* **What is needed**
Everything from the line with "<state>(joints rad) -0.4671" to the end of the data is to be retyped exactly, and nothing else.

┄┄┄┄┄┄┄┄┄┄┄┄┄┄┄┄┄┄┄┄

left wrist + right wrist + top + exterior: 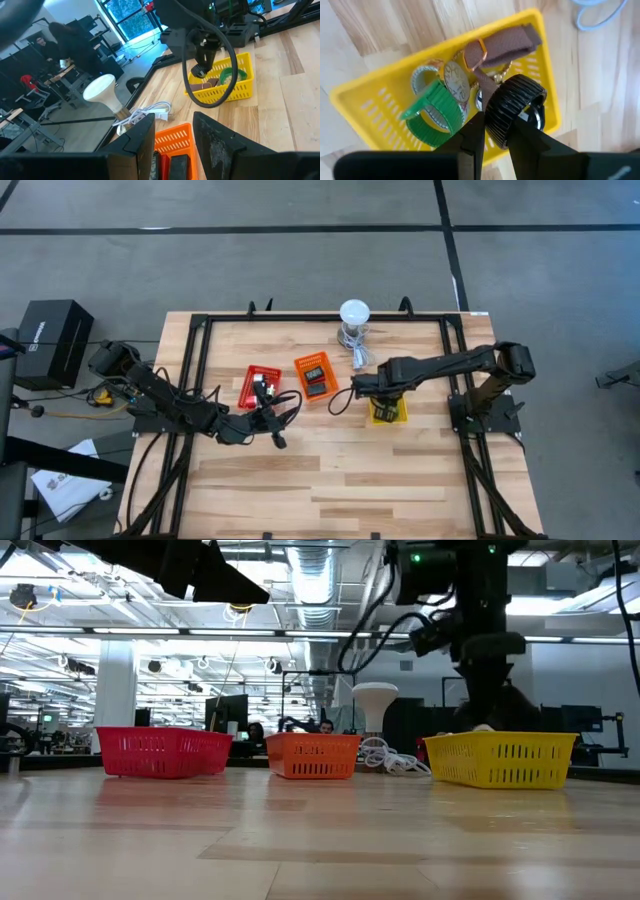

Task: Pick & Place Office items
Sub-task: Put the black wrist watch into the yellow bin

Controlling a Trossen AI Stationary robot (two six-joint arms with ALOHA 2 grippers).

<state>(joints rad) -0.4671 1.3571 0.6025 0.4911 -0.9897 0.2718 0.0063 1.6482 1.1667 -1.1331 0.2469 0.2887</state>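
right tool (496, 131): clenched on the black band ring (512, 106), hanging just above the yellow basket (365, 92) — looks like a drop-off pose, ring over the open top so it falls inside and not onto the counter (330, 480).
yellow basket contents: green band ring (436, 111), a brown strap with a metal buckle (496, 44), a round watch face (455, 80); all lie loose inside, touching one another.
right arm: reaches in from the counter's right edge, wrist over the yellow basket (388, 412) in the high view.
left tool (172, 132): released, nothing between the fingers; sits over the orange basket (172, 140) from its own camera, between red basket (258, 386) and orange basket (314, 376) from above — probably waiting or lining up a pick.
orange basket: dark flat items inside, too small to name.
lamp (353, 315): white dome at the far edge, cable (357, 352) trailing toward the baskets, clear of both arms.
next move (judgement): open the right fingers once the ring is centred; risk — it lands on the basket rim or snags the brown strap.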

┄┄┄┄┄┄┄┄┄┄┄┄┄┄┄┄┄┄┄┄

* **Solution to this task**
<state>(joints rad) -0.4671 1.3571 0.6025 0.4911 -0.9897 0.2718 0.0063 1.6482 1.1667 -1.1331 0.2469 0.2887</state>
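right tool (496, 131): clenched on the black band ring (512, 106), hanging just above the yellow basket (365, 92) — looks like a drop-off pose, ring over the open top so it falls inside and not onto the counter (330, 480).
yellow basket contents: green band ring (436, 111), a brown strap with a metal buckle (496, 44), a round watch face (455, 80); all lie loose inside, touching one another.
right arm: reaches in from the counter's right edge, wrist over the yellow basket (388, 412) in the high view.
left tool (172, 132): released, nothing between the fingers; sits over the orange basket (172, 140) from its own camera, between red basket (258, 386) and orange basket (314, 376) from above — probably waiting or lining up a pick.
orange basket: dark flat items inside, too small to name.
lamp (353, 315): white dome at the far edge, cable (357, 352) trailing toward the baskets, clear of both arms.
next move (judgement): open the right fingers once the ring is centred; risk — it lands on the basket rim or snags the brown strap.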

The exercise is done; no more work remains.